«Что будет, что будет с мамой, думает она, опять начиная дрожать, — мама все время болеет… доктор опасается за сердце. А брат? Что ему придется перенести! А сестры… Не ваш ли отец «тот Травич?»
О, если бы все это обрушилось на нее одну, она бы стерпела, но все они… Господи, что будет?
— Папа, — робко спрашивает она, — а этого человека нельзя упросить отсрочить до окончания процесса Арнольдсона?
— Нет… это личная месть… этот человек давно ждал отомстить мне чем-нибудь… Он купил эти векселя у Петрова, который мне давал под них деньги, чуть не вдвое дороже…
— Он тебе мстит, отец? Но за что же?
— Ах… лет десять-двенадцать тому назад я засадил в тюрьму скверного мальчишку за кражу трех тысяч рублей у моей доверительницы… Он был несовершеннолетним, и наказание было пустячное… Он разыгрывал тогда какую-то жертву…
— Папа, но, может быть…
— Аня! Аня! Если бы ты согласилась пойти попросить его! Он всегда не сводил с тебя глаз в театрах, — помнишь, я показывал тебе его?
— Не заметила, папа.
— Может быть, хорошенькой женщине он не откажет… захочется порисоваться… может быть, он сжалится… ведь я прошу только месяц отсрочки… процесс Арнольдсона и…
— Я пойду, папа, конечно пойду, — говорит Аня, — пойду завтра же, напиши мне адрес.
— Девочка, как мне благодарить тебя!
— За что же, папа?
— Ты соглашаешься просить, унижаться, — ты, такая гордая…
— Я горда, папа, но не глупо горда. Для себя я бы никогда никого бы не попросила, но… за тебя… за всех! Да я на колени встану, руку ему поцелую, если нужно… Это пустяки… моя гордость тут не страдает, — говорит Аня сквозь слезы, — напротив, чем больше он будет ломаться, тем более я буду горда сознанием, что я переломила себя и спасла вас всех. Да, я горда, я очень горда, но не так «пусто и глупо» горда, папочка, — лепечет Аня, не то смеясь, не то плача и гладя руку отца.

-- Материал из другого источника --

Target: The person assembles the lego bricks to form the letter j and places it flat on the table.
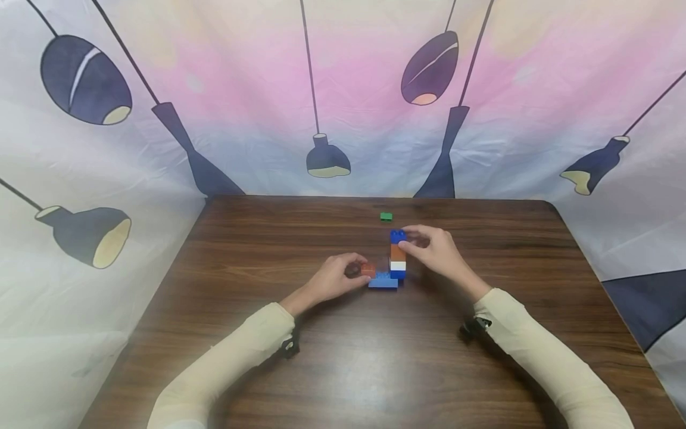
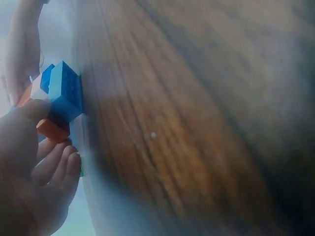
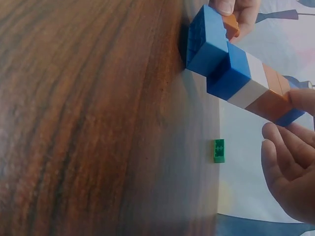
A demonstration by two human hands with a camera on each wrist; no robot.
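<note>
A light blue toy brick (image 1: 383,282) is joined to an upright stack of blocks (image 1: 398,255), dark blue at the bottom, then white, orange, and dark blue on top. On the light blue brick's left end sits an orange brick (image 1: 367,270), pinched between thumb and fingers of my left hand (image 1: 337,276). My right hand (image 1: 436,250) grips the stack near its top, thumb on the near side and fingers behind. In the right wrist view the light blue brick (image 3: 206,42) shows its hollow underside, tipped up from the wood.
A small green brick (image 1: 386,217) lies near the back edge of the dark wooden table (image 1: 257,238). Behind the table hangs a cloth (image 1: 257,119) printed with lamps. Each forearm carries a small black device (image 1: 290,345) at the wrist.
</note>
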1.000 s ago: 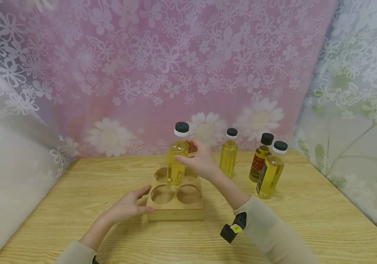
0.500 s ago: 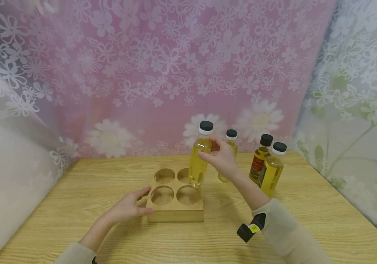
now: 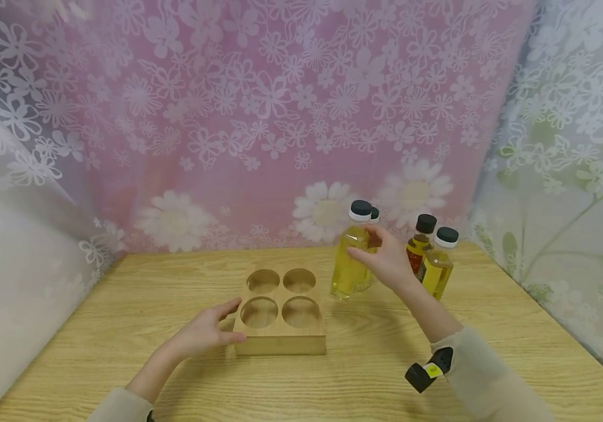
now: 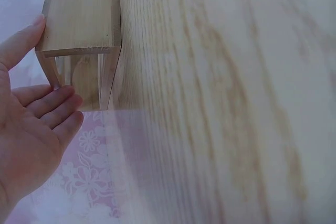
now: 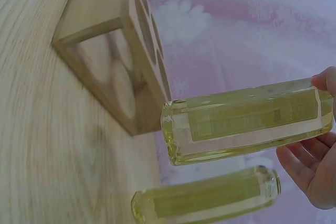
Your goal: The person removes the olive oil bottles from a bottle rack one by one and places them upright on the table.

— Аня, я боюсь другого… он нахал… а вдруг он станет ухаживать… обнимет…
Аня вдруг вспыхивает, поднимается с ковра и, смотря в сторону, говорит надменно:
— Я надеюсь, папа, что я сумею себя держать так, что этому господину не придет в голову оскорблять меня.
Аня на другой же день отправилась к Григорьеву.
— От г-на Травича? Скажи, что я занят и не могу принять, — слышит Аня из кабинета, куда ушел слуга докладывать о ней.
— Ты говоришь дама? Дочка? Проси.
Дверь отворяется, и вслед за слугой на пороге появился стройный худощавый брюнет.
— Войдите, сударыня, — почтительно пропустил он Аню в кабинет.
— Я пришла к вам по делу, — начала она слегка дрожащим голосом, опускаясь на стул, подвинутый ей хозяином.
— Я вас встречал много раз в театрах, в концертах с вашим папашей и, представьте, всегда принимал вас за супругу Романа Филипповича.
— Да, я выгляжу старше своих лет, — говорит Аня сухо и серьезно, не поднимая глаз и перебирая мех своей муфты.
— О нет! Это Роман Филиппович так кажется молод, что я и не подозревал, что у него могут быть взрослые дети. Сердце и характер вашего папа, верно, очень молоды.
В его голосе звучит насмешка, и эта насмешка больно ударяет Аню по сердцу.
Она поднимает голову и смотрит в это лицо с прищуренными светлыми, холодными глазами.
Аня опять опускает глаза и говорит тихо и серьезно:
— Я пришла вас просить отсрочить протест векселей отца.
— О, я ни собираюсь еще взыскивать, я только хочу опротестовать их, это пустая формальность.
— Я пришла именно затем, чтобы просить вас не делать этого.
— Но почему? — с наивным видом спрашивает он.
Она опять взглядывает на него: неужели он не знает, что это за векселя?
— Отцу это ужасно неудобно… он просит не делать этого.
— Не могу!
— Я прошу вас, — начинает Аня умоляющим голосом, — это необходимо… иначе… отцу грозят большие неприятности… большое горе… — она чувствует, как нервная дрожь охватывает ее, она старается победить эту дрожь и говорит поспешно:
— Будьте добры, не причиняйте нашей семье большого вреда: пострадает не один отец, а мы все…
Григорьев смотрел в сторону, кусая губы. Аня замечает его волнение и еще торопливей продолжает:
— Вы не должны беспокоиться, отец все заплатит вам. Мой отец попал во временное затруднение, — гордо прибавляет она.